§ Aim of the task:
In the material below, find the span from the line with "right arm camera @" to the line with "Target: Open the" and transcribe only those lines, exactly, ends included, without the pictures.

§ Dataset section:

■ ■ ■ ■ ■

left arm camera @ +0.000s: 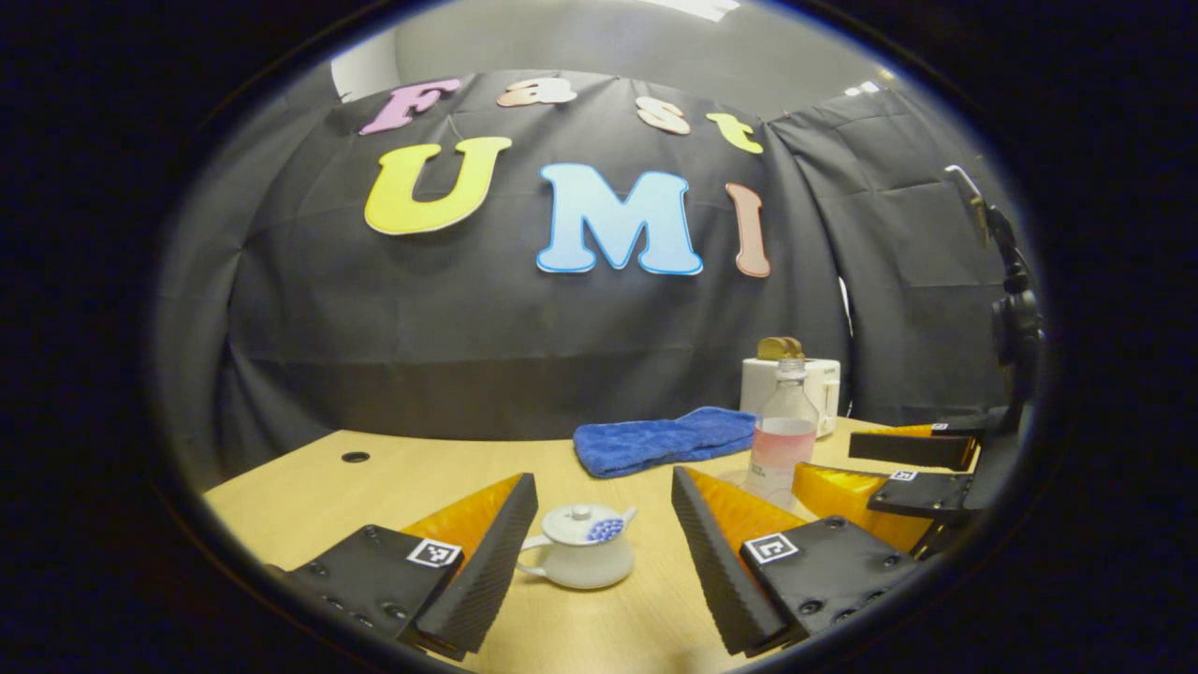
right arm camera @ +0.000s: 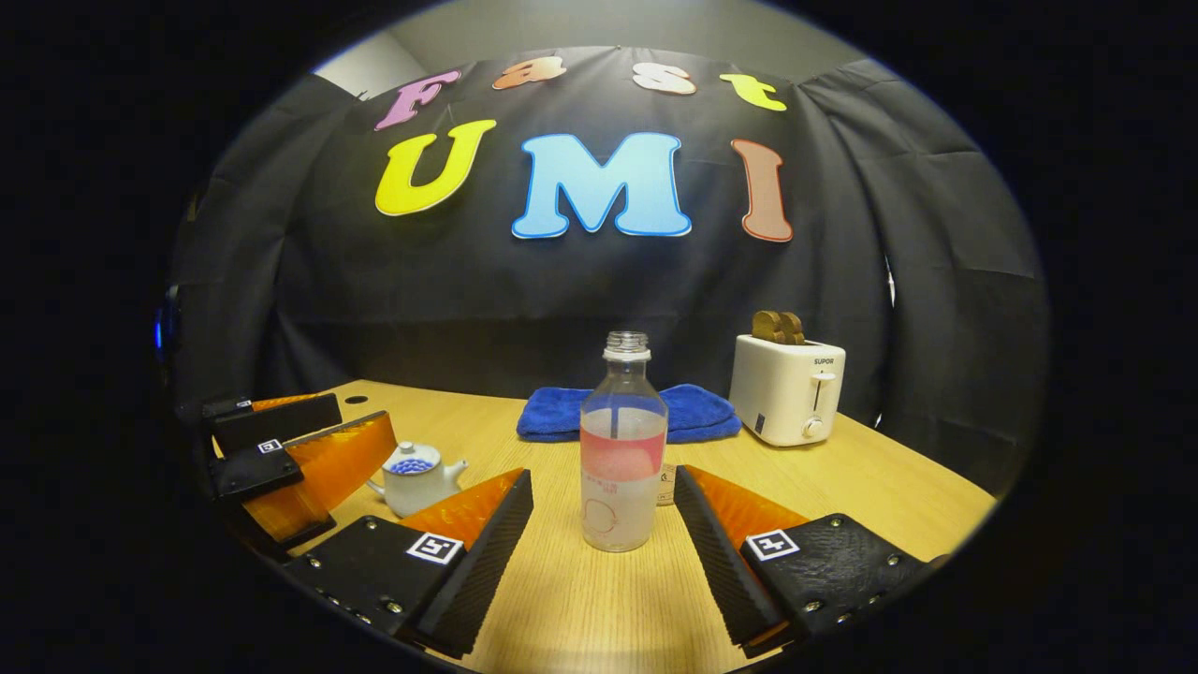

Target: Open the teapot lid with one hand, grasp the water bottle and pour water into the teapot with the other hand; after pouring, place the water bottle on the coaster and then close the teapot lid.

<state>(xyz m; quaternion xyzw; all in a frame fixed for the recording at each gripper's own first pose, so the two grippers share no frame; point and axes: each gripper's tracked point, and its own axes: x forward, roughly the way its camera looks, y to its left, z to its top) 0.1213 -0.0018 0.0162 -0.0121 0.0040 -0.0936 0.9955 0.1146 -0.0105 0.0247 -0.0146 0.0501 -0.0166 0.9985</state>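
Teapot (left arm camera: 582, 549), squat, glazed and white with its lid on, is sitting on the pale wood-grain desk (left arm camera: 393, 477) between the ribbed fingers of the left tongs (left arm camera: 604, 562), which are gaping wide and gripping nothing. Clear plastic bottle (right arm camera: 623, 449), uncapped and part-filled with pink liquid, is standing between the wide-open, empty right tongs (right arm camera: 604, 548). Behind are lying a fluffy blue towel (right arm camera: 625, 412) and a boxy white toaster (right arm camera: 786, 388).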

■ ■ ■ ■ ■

§ Exercise solution:
right arm camera @ +0.000s: 

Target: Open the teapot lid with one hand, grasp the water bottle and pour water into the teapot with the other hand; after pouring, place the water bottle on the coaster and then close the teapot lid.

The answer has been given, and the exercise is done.